Member of the Ohio House of Representatives from the 71st district
- Incumbent
- Assumed office January 1, 2025
- Preceded by: Bill Dean

Member of the Xenia City Council
- In office 2018–2025

Personal details
- Party: Republican
- Parent: Bill Dean (father)

= Levi Dean =

American politician

Levi Dean is an American politician.

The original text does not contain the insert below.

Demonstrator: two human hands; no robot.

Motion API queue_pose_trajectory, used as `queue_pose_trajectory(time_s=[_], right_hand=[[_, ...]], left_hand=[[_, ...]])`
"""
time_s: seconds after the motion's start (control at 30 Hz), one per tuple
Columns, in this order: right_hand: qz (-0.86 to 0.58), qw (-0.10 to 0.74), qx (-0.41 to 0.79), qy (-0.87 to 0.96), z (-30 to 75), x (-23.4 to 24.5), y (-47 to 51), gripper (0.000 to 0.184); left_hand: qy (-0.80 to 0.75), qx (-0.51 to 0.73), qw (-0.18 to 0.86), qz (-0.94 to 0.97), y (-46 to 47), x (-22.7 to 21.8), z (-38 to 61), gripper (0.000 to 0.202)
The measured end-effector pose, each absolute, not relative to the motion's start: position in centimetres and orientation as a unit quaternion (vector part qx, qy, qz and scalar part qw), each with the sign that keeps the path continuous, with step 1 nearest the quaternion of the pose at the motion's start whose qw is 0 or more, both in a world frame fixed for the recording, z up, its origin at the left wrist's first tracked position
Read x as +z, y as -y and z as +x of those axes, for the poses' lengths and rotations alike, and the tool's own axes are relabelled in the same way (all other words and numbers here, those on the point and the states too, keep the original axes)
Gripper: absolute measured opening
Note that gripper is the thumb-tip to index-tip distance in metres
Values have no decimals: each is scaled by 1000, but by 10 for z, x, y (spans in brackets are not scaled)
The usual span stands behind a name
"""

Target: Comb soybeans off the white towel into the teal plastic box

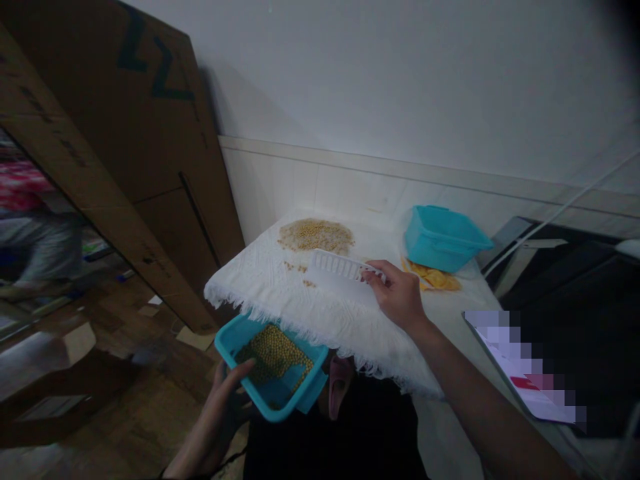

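Observation:
My left hand (227, 397) grips the near left rim of a turquoise plastic basket (270, 410), thumb over the edge. The basket is partly filled with yellow beans (277, 353) and is held just below the table's fringed front edge. My right hand (400, 293) is closed on the right end of a white slotted plastic piece (340, 267), perhaps a small tray, over the white tablecloth (260, 267). Behind that piece lies a heap of yellow beans (317, 233). A few loose beans (296, 268) are scattered in front of the heap.
A second turquoise basket (440, 243) stands at the right rear on a yellow cloth (435, 277). A phone-like screen (520, 367) lies farther right beside a dark object. Large cardboard boxes (165, 140) rise at left; another person's sleeve (55, 247) shows beyond them.

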State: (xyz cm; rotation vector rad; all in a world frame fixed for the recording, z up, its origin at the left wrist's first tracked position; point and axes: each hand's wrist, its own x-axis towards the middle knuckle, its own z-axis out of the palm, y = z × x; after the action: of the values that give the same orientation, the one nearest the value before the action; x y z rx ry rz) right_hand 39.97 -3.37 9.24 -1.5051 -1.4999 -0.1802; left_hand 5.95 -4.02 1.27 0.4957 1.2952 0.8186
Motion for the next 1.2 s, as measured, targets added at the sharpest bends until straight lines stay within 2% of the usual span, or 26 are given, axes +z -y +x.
queue_pose_trajectory(time_s=[0.33, 0.83, 1.2], right_hand=[[-614, 492, -83, 612, 397, 91, 39, 26], [-609, 470, -117, 628, 384, 91, 54, 27], [-517, 452, -184, 703, 349, 97, 56, 20]], left_hand=[[-576, 357, 694, 245, 48, 27, 61, 71], [-568, 360, 701, 237, 47, 34, 60, 75], [-580, 371, 680, 252, 41, 28, 56, 66]])
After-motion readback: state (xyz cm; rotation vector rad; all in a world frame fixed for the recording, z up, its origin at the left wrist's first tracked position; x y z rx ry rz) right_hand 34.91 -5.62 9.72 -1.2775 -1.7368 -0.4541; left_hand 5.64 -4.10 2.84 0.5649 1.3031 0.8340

He serves as a Republican member for the 71st district of the Ohio House of Representatives.

== Life and career ==
Dean served in the Xenia City Council from 2018 to 2025.

In March 2024, Dean defeated Joshua Day, Robert Fudge and Tyler Scott in the Republican primary election for the 71st district of the Ohio House of Representatives. In November 2024, he defeated Krista Magaw in the general election, winning 70 percent of the votes. He succeeded Bill Dean. He assumed office on January 1, 2025.
=== Abortion Legislation ===

In June 2025, Dean co-sponsored the Ohio Prenatal Equal Protection Act, a proposed bill that would grant full legal personhood to fertilized embryos and criminalize abortion as homicide. Critics argued that defining all fertilized embryos as legal persons, despite the high rate of natural embryonic loss, introduces legal and biological inconsistencies. They also argued that natural processes such as miscarriage—which account for most embryo loss—are unaddressed by the legislation, raising concerns about the bill's implications.

=== Committee assignments ===
As of June 2026, Dean serves on the following committees in the Ohio House.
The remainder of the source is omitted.